Many of you will recall that Kate Kelly, the leader (in a sense) of the Ordain Women movement, was recently excommunicated from The Church of Jesus Christ of Latter-day Saints.
Although she’s evidently appealing her excommunication, she shows — as far as I’m aware — no sign of backing down from her demand that the Church receive a revelation authorizing the ordination of women.
My hope is that she will begin to reflect on what she has lost with her excommunication. Some critics will, of course, immediately say that she’s lost precisely nothing. But if she really is a believing Latter-day Saint, as she has said she is, she won’t entirely see things that way. (As a believer, I definitely don’t.) And I hope that, with the passage of time, she’ll understand her situation more dispassionately and take the steps necessary to get back what she’s lost.
I hope I’m not confessing to something utterly unparalleled in the normal people around me, but I can recall instances in my own life where I was so determined to be right, to win, that, at least for a period of temporary insanity, I didn’t much care what price I had to pay in order to be victorious. I wasn’t thinking clearly. When reason prevails, though, when passions have had a chance to cool, one often sees that the price of winning is too high. The ratio of benefit to cost — if there’s really any benefit at all — is just too low.

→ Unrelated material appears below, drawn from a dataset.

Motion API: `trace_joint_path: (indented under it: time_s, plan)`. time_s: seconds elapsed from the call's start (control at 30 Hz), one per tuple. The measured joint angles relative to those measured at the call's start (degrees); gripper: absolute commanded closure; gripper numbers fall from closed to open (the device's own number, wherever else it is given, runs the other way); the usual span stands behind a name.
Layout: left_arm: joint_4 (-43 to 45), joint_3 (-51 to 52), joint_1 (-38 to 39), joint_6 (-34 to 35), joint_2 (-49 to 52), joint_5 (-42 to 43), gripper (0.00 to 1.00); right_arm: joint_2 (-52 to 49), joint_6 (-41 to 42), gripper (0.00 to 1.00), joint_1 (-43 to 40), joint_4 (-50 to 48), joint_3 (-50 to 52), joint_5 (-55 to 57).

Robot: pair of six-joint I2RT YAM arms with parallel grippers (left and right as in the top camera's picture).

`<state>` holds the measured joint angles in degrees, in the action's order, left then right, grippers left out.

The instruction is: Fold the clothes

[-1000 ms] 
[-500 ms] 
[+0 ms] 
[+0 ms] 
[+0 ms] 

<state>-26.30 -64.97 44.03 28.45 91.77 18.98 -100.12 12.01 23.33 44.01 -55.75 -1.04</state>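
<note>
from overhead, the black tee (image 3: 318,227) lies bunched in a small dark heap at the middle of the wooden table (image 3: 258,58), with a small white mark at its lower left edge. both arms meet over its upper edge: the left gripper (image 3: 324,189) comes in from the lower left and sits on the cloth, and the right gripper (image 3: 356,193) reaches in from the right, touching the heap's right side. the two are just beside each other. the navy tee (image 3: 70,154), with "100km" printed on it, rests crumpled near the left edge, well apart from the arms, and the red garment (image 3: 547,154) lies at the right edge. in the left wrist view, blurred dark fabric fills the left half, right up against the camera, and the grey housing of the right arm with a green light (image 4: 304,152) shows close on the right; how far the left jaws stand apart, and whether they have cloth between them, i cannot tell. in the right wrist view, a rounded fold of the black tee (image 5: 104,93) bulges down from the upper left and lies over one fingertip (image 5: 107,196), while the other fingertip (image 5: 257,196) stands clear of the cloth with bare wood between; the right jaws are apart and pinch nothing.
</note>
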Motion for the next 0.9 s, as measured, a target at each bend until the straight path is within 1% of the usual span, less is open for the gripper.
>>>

That is what I hope will happen to Kate Kelly. I hope that she’ll come to realize that fellowship with the Saints, citizenship in the Kingdom, and covenants and temple blessings, are too precious to be thrown away — for just about anything.
The odds are against it, I know. There are those out there who will be more than willing to be a support group for her. They will try to persuade her that returning to the Church under any conditions other than triumph would be a craven surrender, servile, cowardly.
They may well be successful. And, perhaps, as her memories of being solidly within the Church dim with time, she’ll scarcely recall anymore what she once felt as a young missionary, as an active believer with a glowing testimony, as a new bride sealed to her husband for time and eternity.
It’s pretty much the same thing that occurs with many divorces. People who were once deeply in love, giddy with excitement on their wedding day, can scarcely remember ever even having really liked each other.
All too often.
But sometimes it doesn’t, and one can hope that hers will be one of those happier cases.